Le ton a été donné par l’ancien président Henri Konan Bédié en personne. Dans une déclaration faite sur le plateau de TV5 le 17 juin,  il a rappelé son appel lancé en 2015 depuis la ville de Daoukro à soutenir la candidature d’Alassane Ouattara.
 
«L’appel de Daoukro supposait que nous soutenions Monsieur Ouattara, et qu’après son élection, lorsqu’il ne se présentera plus aux élections, le RDR passerait la main au PDCI, a déclaré l’ancien président ivoirien.
 
«Ils ne sont pas venus là pour deux mandats»
Kouadio Konan Bertin en est convaincu, le parti d’Alassane Ouattara a un agenda caché et ne s’inscrit pas du tout dans la logique de l’alternance.
 
«Ils nous l’ont ouvertement signifié par des voix bien autorisées au parti. Ils ne sont pas venus là pour juste deux mandats. Le porte-parole du RDR le chante à longueur de journée. C’est même un refrain dans leur camp. Bédié a consenti beaucoup de sacrifices au nom de la paix pour la Côte d’Ivoire. Je crois qu’il est temps que les autres aussi fassent leur part de sacrifices».
 
C’est dire que la coalition qui a contribué à l’accession d’Alassane Ouattara au pouvoir risque de voler en éclats. Quoi qu’il en soit, affirme Kouadio Konan Bertin, les militants du PDCI ne peuvent plus accepter qu’ils n’aient pas leur propre candidat à la prochaine élection présidentielle.
 
«Les Ivoiriens se regardent en chiens de faïence»
Une élection qu’il souhaite apaisée pour tourner définitivement la crise postélectorale qui a profondément divisé les Ivoiriens.
 
«Vous savez, chez nous au village, quand on veut réconcilier deux frères, on les appelle sous l’arbre à palabres. Et devant la chefferie et les villageois, tous les deux prennent la parole pour s’expliquer.
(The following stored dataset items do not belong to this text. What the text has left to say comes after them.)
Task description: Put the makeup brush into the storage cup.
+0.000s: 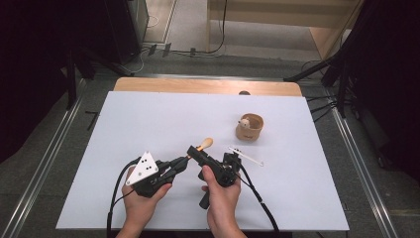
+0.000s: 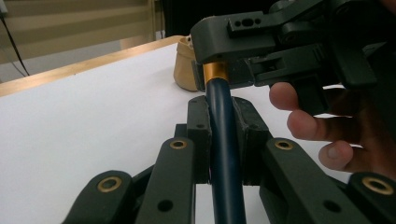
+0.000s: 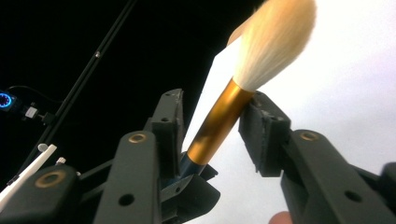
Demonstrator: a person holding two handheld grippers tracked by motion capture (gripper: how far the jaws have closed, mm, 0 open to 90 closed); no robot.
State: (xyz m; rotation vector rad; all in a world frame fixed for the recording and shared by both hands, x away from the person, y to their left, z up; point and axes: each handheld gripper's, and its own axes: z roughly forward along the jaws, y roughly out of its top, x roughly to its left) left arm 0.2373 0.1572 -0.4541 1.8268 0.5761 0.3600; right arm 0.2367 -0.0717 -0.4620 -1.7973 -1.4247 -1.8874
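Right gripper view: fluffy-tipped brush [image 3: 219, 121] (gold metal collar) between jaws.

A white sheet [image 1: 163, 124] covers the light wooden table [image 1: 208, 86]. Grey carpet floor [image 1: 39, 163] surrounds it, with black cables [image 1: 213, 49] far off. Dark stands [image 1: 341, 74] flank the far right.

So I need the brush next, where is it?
In the high view, the brush sits mid-table, handle clamped in the left gripper, gold ferrule between the right gripper jaws, left of the cup.
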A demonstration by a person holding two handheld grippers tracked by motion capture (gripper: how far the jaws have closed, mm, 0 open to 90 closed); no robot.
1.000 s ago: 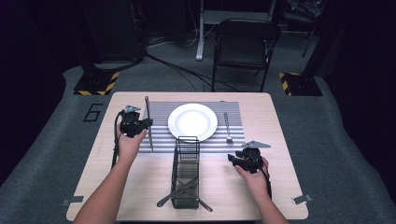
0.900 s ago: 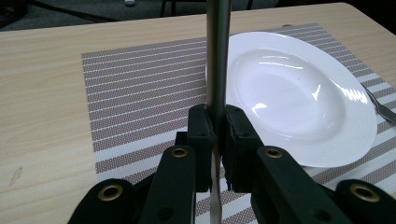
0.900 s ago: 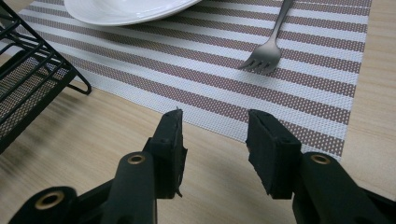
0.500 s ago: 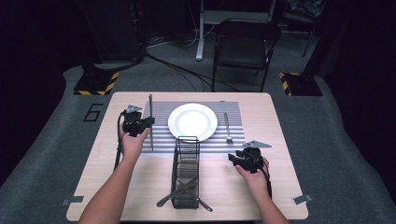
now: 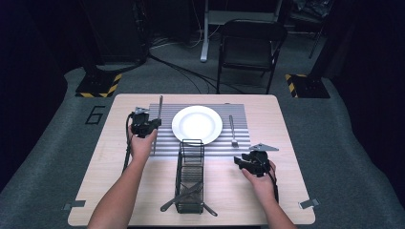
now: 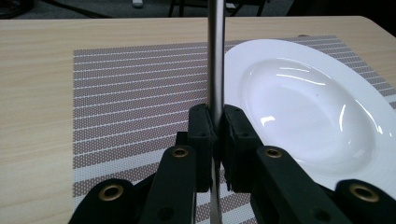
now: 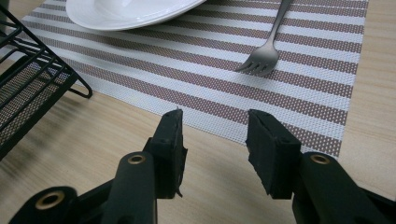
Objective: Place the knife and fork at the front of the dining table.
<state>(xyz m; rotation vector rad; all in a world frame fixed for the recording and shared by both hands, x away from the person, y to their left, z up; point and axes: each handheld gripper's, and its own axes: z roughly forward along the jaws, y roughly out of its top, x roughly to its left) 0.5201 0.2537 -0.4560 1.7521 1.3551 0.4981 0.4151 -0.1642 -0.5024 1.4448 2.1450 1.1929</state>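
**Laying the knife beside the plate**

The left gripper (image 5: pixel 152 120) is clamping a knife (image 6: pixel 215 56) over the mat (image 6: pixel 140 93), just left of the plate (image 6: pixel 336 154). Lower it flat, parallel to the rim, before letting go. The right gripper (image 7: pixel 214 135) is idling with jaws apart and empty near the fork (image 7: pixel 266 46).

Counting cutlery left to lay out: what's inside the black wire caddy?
In the high view the black wire caddy holds a few utensils at its near end, handles poking out through the mesh on both sides. How many, and which kinds, the wires hide.
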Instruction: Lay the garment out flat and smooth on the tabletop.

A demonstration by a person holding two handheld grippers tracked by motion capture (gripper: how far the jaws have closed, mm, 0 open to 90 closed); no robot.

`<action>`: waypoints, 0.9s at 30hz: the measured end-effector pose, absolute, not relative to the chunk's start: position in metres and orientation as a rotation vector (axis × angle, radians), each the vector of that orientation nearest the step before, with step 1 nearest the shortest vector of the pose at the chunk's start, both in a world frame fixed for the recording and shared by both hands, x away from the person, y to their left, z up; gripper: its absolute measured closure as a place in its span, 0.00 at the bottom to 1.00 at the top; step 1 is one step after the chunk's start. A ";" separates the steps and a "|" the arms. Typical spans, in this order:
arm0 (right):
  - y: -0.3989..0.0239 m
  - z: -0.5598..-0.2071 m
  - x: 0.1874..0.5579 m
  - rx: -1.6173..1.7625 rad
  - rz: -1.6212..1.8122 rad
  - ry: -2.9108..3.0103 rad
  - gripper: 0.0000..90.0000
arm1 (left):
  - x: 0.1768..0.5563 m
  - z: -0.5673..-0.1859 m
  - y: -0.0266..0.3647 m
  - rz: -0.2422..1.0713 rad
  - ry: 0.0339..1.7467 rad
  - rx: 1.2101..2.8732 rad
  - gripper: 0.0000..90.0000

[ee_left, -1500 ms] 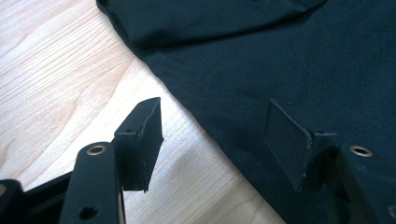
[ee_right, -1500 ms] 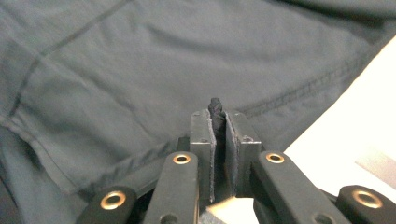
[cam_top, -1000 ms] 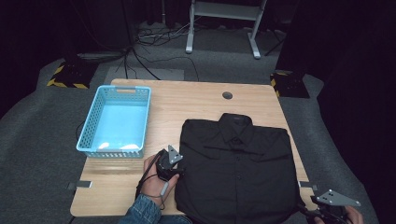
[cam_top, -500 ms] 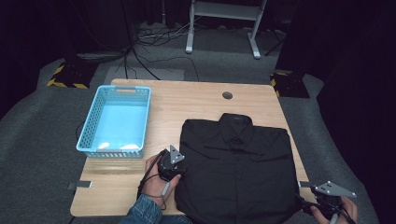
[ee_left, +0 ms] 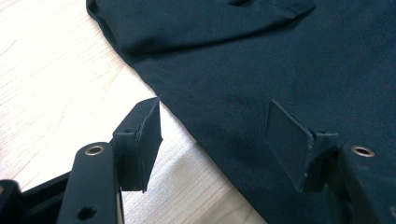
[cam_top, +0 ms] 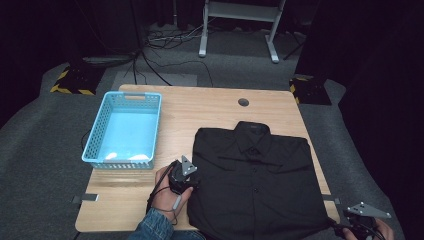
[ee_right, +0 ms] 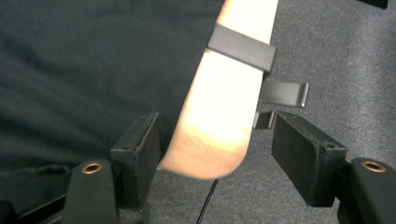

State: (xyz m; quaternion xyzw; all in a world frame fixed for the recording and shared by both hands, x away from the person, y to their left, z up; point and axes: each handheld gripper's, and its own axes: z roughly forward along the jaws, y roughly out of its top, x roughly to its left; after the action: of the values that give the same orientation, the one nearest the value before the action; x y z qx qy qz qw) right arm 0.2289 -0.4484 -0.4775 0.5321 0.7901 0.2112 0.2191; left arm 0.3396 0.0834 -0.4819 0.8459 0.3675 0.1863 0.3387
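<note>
Black shirt (cam_top: 257,182): flat, buttoned, lower centre-right of the table (cam_top: 210,110). Left gripper (ee_left: 212,133): jaws wide, astride the shirt's left edge, not pressing. Right gripper (ee_right: 217,140): lower right, jaws just opened wide, flanking the table corner. Blue basket (cam_top: 95,150): centre left.

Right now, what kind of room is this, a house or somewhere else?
Probably a lab or studio set up for recording, not a home. Black curtains surround the wooden table, cables trail across grey carpet, and yellow-black hazard tape marks the floor.
</note>
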 end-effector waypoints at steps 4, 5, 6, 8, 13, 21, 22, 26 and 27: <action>-0.448 -0.478 0.225 1.462 0.577 2.204 0.37 | 0.339 -0.482 0.083 0.484 0.957 2.205 0.40; -0.448 -0.478 0.224 1.460 0.570 2.212 0.37 | 0.339 -0.482 0.083 0.485 0.957 2.203 0.40; -0.447 -0.478 0.223 1.459 0.564 2.221 0.37 | 0.339 -0.482 0.083 0.488 0.957 2.201 0.40; -0.446 -0.478 0.223 1.457 0.576 2.233 0.37 | 0.340 -0.482 0.083 0.488 0.958 2.197 0.40; -0.443 -0.466 0.229 1.423 0.657 2.199 0.37 | 0.342 -0.481 0.080 0.493 0.913 2.199 0.36; -0.433 -0.454 0.255 1.361 0.700 2.201 0.36 | 0.349 -0.473 0.075 0.489 0.870 2.190 0.32; -0.431 -0.453 0.259 1.353 0.707 2.203 0.35 | 0.351 -0.473 0.075 0.494 0.874 2.189 0.32; -0.425 -0.447 0.279 1.320 0.740 2.203 0.35 | 0.359 -0.468 0.074 0.508 0.904 2.186 0.32; -0.424 -0.446 0.285 1.319 0.750 2.201 0.34 | 0.362 -0.467 0.074 0.512 0.904 2.189 0.31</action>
State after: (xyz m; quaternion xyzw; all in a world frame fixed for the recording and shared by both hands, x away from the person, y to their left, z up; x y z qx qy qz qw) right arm 0.2847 -0.4240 -0.4456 0.4800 0.8009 0.2728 0.2319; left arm 0.3621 0.0737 -0.4667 0.8458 0.3491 0.1977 0.3515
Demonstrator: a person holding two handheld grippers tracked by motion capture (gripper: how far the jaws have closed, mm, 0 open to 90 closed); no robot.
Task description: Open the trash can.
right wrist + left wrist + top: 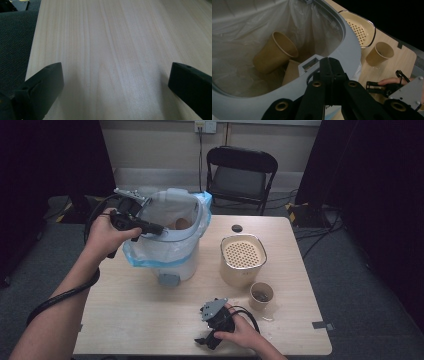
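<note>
A grey-rimmed bin (pixel 170 262) lined with a clear plastic bag stands on the table's left half. Inside it a brown paper cup (pixel 274 52) lies on its side, with a second one (pixel 291 72) under it. My left gripper (pixel 151 227) is held at the bin's near rim (pixel 348 47), and its jaws (pixel 329 72) are shut together over that rim with nothing seen between them. My right gripper (pixel 212 326) rests low on the table's front edge. Its jaws (pixel 116 82) stand wide open over bare wood.
A cream container with a perforated top (pixel 242 257) stands right of the bin. A paper cup (pixel 261 295) with brown residue stands in front of it. A small black disc (pixel 237 228) lies at the back of the wooden table (pixel 145 315). A folding chair (pixel 240 175) stands behind.
</note>
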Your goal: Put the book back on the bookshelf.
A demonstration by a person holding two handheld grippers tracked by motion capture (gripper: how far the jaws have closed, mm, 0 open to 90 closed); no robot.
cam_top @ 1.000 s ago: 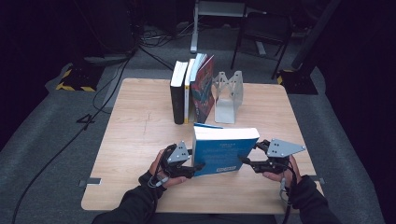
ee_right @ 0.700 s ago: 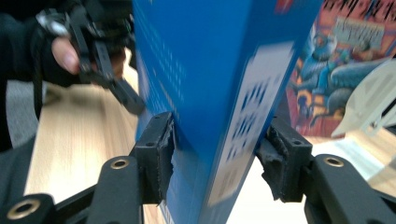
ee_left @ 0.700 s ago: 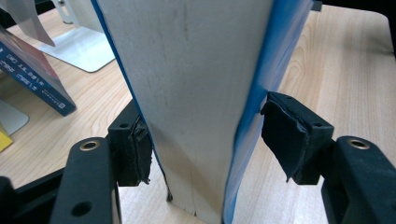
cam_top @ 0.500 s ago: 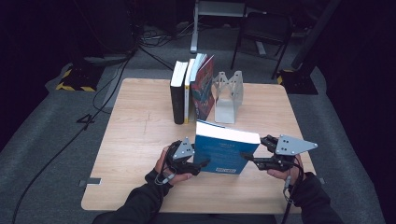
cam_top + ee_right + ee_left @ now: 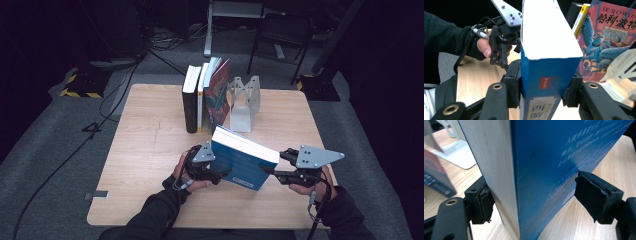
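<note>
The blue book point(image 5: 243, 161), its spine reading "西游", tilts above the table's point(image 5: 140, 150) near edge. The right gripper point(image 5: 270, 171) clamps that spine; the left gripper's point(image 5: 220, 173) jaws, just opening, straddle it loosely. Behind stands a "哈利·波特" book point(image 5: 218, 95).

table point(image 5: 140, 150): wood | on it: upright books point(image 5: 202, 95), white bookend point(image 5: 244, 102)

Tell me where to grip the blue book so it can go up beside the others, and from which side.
Grip the blue book at its spine end, coming from the right, jaws across its thickness. The right gripper already clamps both covers there. The book stands tilted on edge, and the left gripper, jaws just opening, has one pad off the cover.
</note>
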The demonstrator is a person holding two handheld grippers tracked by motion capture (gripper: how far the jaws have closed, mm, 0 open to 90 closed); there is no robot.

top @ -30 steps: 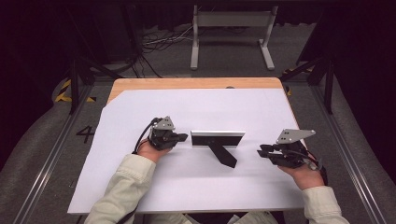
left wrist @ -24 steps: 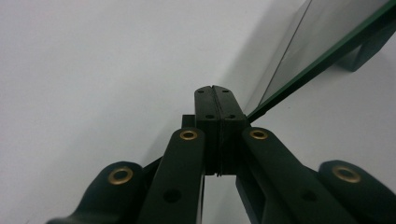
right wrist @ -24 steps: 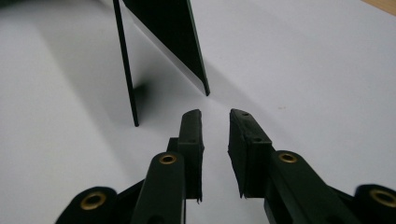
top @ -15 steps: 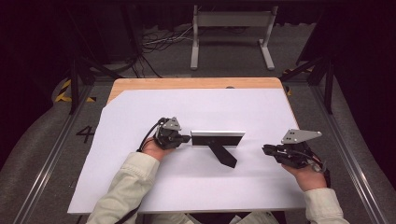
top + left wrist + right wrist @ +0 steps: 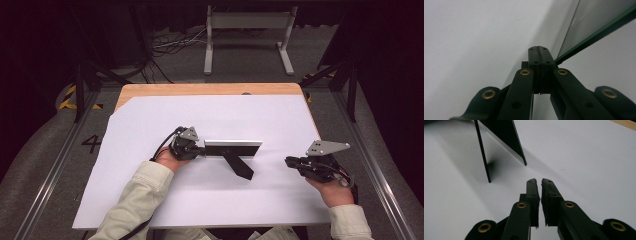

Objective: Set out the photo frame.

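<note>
my left gripper [image 5: 200,150] is pressed together at the left end of the picture frame [image 5: 233,148], which stands upright on its black back stand [image 5: 239,166] mid-sheet on the white paper [image 5: 150,200]. i can't tell whether it pinches the frame's edge. my right gripper [image 5: 290,161], well apart to the right, has just been closing; its jaws are nearly together on nothing.
</note>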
Ce n’est qu’après les avoir écouté que la chefferie se retire et analyse avant de prendre une décision. On ne peut pas chasser un des belligérants du village et prétendre qu’on est réconcilié. La paix ne se gagne pas par la force», confie-t-il à Géopolis.
 
Kouadio Konan Bertin  observe que la «justice des vainqueurs» n’a pas permis une véritable réconciliation en Côte d’Ivoire.
 
«Il est clair que depuis six ans que nous l’avons expérimentée, nous avons là les résultats sous nos yeux. Est-ce-que nous sommes aujourd’hui un peuple réconcilié? Je dis non, les Ivoiriens vivent toujours côte à côte et se regardent en chien de faïence. Et ce ne sont pas les agressions et les attaques de commissariats à longueur de journée qui me diront le contraire», affirme-t-il.
 
Il appelle par conséquent le président Ouattara à rassembler les ivoiriens et à poser des actes que beaucoup attendent : la libération de tous les prisonniers politiques et l’amorce d’un dialogue franc avec ses adversaires politiques du Front Populaire Ivoirien, le parti de l’ancien président Laurent Gbagbo dont il souhaite le retour au pays.